Remove 400 – 500 calories from your maintenance, and keep protein to at least 1.2 grams per pound of body weight. Weight loss should be 0.75 – 1.0% of total body weight per week, and you shouldn’t do this for longer than 8 – 10 weeks.
Option 2 – Cut Responsibly
As the name suggests, this would mean you cut slower, but you’ll run a smaller risk of muscle loss.
Remove only 200 – 300 calories from maintenance, and keep protein at 1.0 grams per pound of body weight. This diet can be followed for up to 16 weeks, and you should lose 0.5 – 0.75% of your total body weight per week.
The amount of time it’ll take for you to get ripped depends entirely on how much fat you have to begin with. Someone who’s 300 lbs at 45% body fat will take longer to get ripped compared to a 200 lbs person with 20%. Thus, use the weight loss per week as a reference to calculate how long it could take you to lose weight.
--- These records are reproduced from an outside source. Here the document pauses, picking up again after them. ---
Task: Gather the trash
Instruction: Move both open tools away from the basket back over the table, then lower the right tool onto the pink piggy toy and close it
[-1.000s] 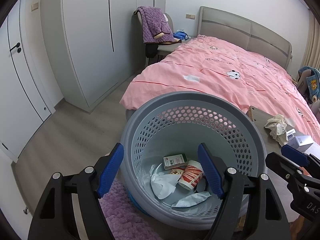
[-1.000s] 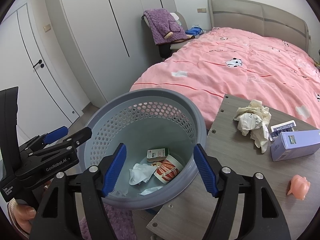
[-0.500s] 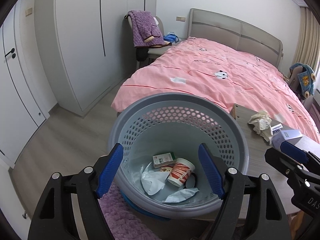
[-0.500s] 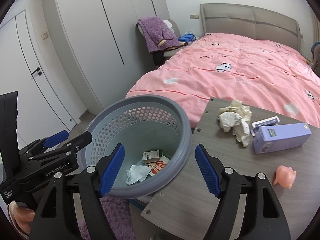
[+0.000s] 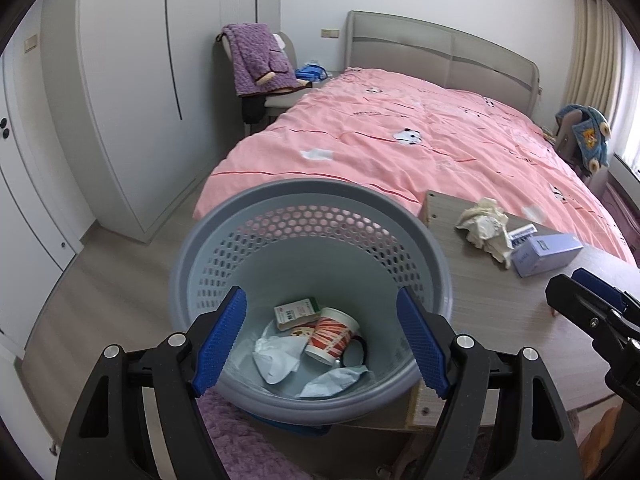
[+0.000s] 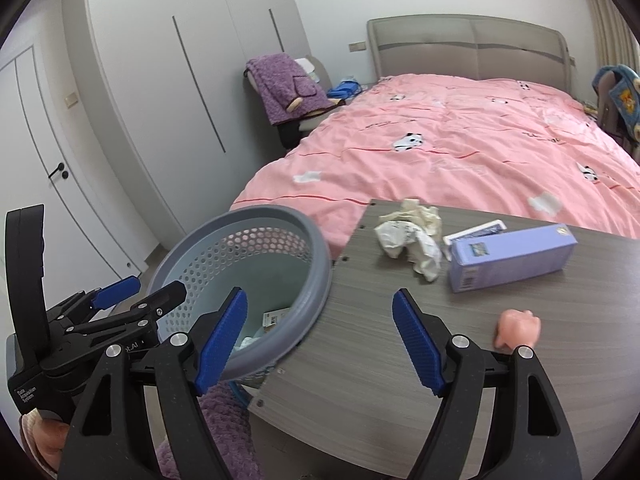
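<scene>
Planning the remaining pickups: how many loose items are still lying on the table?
4: crumpled paper at the far edge, a small blue-white pack behind the purple box, and a pink toy nearer. Others may lie outside the view.

A grey-blue trash basket (image 5: 312,220) with a perforated upper wall stood just beside the left edge of the counter (image 6: 440,340), its rim touching it. Inside lay a red-and-white paper cup (image 5: 331,338) on its side, a small green-and-white carton (image 5: 296,313) and some crumpled white tissues (image 5: 276,360). On the counter a crumpled wad of cream paper (image 6: 412,236) lay near the far edge, and just beside it, to the right, a pale purple box (image 6: 512,256) lay flat.
</scene>
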The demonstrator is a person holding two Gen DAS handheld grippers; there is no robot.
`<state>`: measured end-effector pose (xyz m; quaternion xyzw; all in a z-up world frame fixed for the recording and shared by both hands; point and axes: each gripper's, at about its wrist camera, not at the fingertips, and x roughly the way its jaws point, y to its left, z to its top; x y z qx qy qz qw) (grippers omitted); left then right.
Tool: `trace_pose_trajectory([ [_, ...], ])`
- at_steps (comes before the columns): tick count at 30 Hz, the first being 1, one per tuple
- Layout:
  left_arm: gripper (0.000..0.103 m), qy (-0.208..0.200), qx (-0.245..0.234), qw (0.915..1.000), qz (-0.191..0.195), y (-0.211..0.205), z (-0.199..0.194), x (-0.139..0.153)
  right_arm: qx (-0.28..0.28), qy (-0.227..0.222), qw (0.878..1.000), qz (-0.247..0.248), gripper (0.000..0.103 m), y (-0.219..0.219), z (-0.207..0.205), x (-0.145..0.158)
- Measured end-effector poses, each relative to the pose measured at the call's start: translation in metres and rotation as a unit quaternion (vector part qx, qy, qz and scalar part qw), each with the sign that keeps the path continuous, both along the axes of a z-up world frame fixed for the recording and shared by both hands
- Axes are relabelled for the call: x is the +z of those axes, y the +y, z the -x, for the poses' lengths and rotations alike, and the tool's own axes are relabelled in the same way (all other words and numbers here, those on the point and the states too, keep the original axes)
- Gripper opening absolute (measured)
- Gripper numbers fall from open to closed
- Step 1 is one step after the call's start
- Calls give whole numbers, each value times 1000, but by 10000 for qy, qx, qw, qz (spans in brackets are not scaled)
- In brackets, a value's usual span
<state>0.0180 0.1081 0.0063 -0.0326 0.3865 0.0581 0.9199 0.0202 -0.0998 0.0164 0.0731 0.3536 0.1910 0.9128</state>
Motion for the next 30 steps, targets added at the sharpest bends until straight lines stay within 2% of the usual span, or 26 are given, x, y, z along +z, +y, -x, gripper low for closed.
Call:
trace_pose_trajectory([
  [21, 74, 161, -806, 9966, -108, -76, -21, -6, -952, 175, 9953, -12, 74, -91, 6, -17],
  [30, 74, 245, -1008, 9944, -176, -95, -31, -12, -1219, 438, 9916, 46, 74, -115, 1, -40],
])
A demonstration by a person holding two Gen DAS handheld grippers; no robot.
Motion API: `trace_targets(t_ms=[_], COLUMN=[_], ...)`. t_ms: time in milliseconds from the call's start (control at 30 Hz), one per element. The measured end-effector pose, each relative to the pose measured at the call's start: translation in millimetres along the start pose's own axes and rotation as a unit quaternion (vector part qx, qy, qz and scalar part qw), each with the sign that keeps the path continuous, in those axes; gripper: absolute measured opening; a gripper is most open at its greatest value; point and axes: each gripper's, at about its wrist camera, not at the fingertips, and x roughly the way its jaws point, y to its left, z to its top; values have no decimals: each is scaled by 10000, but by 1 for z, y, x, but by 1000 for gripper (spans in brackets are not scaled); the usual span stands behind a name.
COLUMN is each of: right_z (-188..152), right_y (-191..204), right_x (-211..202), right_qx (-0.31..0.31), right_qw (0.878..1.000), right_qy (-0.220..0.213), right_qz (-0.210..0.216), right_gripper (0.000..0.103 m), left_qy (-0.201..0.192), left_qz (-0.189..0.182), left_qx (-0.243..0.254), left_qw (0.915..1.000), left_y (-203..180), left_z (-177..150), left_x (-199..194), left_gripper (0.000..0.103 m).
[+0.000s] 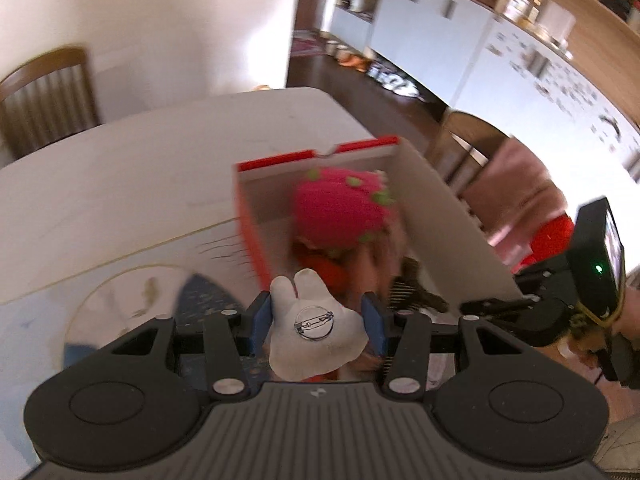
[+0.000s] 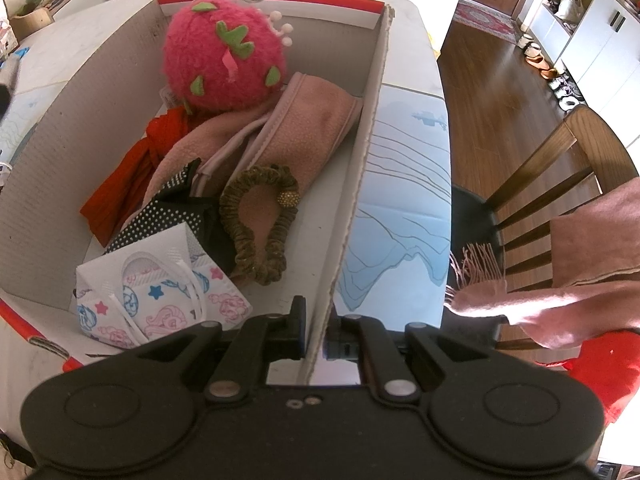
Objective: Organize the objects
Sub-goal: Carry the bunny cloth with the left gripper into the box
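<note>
Fingers [image 1: 316,322] around white brooch [image 1: 314,330]

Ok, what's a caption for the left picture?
Left gripper carries a white felt bunny brooch toward the red-rimmed cardboard box.

We find the box [image 2: 200,20] open on top — entry is from above. Its right half of the floor [image 2: 320,208] is bare; the strawberry plush [image 2: 224,60] and clothes [image 2: 304,128] crowd the left.

Left wrist camera looks steeply down along its tool [image 1: 316,316] toward the box [image 1: 256,220]; right wrist camera sits close over the same box [image 2: 360,184].
</note>
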Motion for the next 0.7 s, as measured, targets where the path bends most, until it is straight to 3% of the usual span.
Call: trace_targets(t_ms=[267, 700], right_z=[0, 0], right_y=[0, 0], right_x=[0, 1], right_qx=[11, 12], right_qw=[10000, 10000], right_qy=[-12, -17], right_qz=[11, 15], right_gripper=[7, 7], left_qy=[275, 877], left_qz=[-135, 205], left_qx=[453, 968], left_qw=[9985, 9912], left_y=[-37, -59], left_z=[3, -2], left_x=[29, 94], left_gripper=[47, 48])
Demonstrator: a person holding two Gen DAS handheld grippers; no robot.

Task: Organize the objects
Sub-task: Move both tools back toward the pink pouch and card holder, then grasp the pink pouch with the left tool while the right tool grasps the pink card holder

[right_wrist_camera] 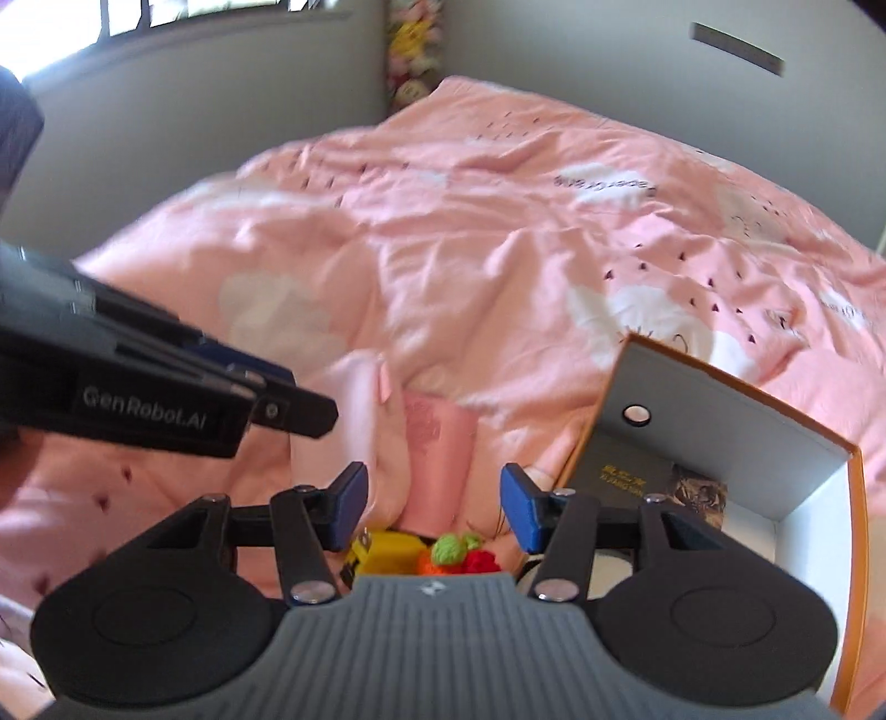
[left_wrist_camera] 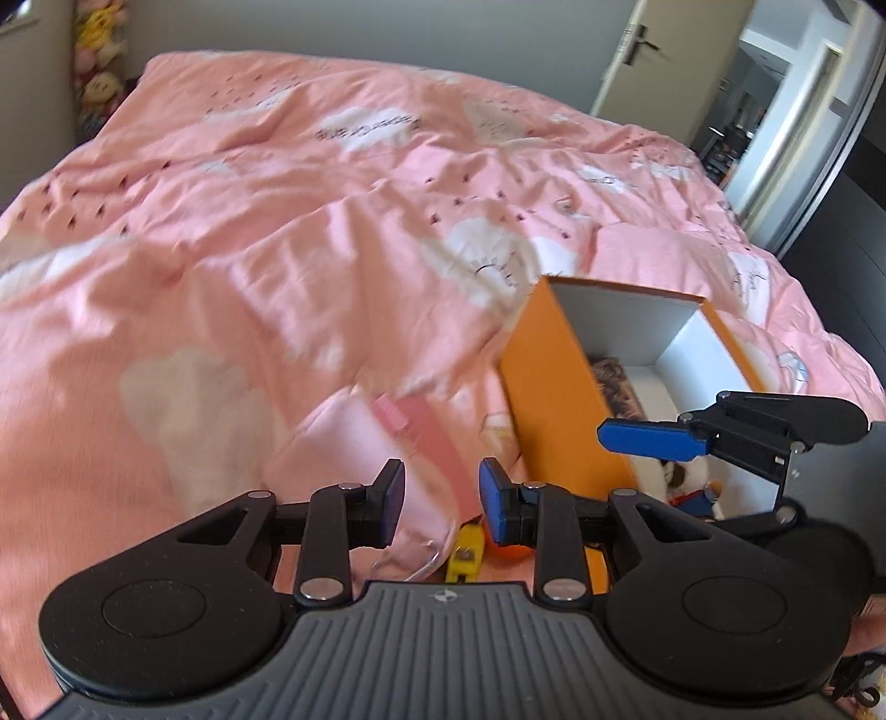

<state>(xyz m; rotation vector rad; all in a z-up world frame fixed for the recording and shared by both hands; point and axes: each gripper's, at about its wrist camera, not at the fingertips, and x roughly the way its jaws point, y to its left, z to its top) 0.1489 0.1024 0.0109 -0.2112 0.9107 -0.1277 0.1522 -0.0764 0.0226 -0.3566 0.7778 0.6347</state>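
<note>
An orange box (left_wrist_camera: 559,387) with a white inside stands open on the pink bed; its rim (right_wrist_camera: 855,498) fills the right of the right wrist view. A dark booklet (right_wrist_camera: 626,476) lies in it, beside a plush toy (left_wrist_camera: 686,482). A pale pink pouch (left_wrist_camera: 343,454) (right_wrist_camera: 437,443) lies left of the box. Nearer me sit a yellow toy (left_wrist_camera: 468,548) (right_wrist_camera: 382,554) and a crocheted orange, green and red piece (right_wrist_camera: 454,554). My left gripper (left_wrist_camera: 443,498) (right_wrist_camera: 299,399) hovers over the pouch, jaws narrowly apart, gripping nothing. My right gripper (right_wrist_camera: 434,498) (left_wrist_camera: 637,437) hangs open and empty by the box's near edge.
The rumpled pink duvet (left_wrist_camera: 277,221) with white cloud prints covers the whole bed. Plush toys (left_wrist_camera: 99,55) (right_wrist_camera: 412,44) are stacked in the far corner against grey walls. An open door (left_wrist_camera: 637,55) stands beyond the bed's right side.
</note>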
* Note: If you have a history of eating disorders or have a super stressful life, cutting slower and more steadily will be far better for your longevity. Also, keep in mind that if you run too low on energy while climbing, you run the risk of injury.
When cutting as a rock climber, you might also want to have little calorie-dense snacks as an emergency unit of energy while climbing. After all, it isn’t uncommon for extreme dieters to experience hypoglycemia, especially when exercising.
Can You Really Get Ripped from Rock Climbing?
It certainly is possible, yes. Optimal, though?… That really depends on how long you want to spend doing this.
You could have the best of both worlds by doing the following:
- One or two cardio sessions per week, preferably low-intensity
- Two to three resistance training sessions
- If you climb a lot, massages and more sleep than normal people will also help
This would be the ideal scenario to help you get ripped, and if you remove the cardio, it puts you in the ideal situation to build muscle as a rock climber.
It might not be the most conventional way to build muscle or get ripped, but it certainly can work!
All you need to focus on is actually staying consistent and making sure you follow your diet. Regardless of how active you are, you can never out-train a bad diet.
Lastly, make sure you practice safety. Being too heavy to climb because of your thunder thighs — not safe. Being too tired to climb because of your calorie deficit — not safe.
Make adult choices.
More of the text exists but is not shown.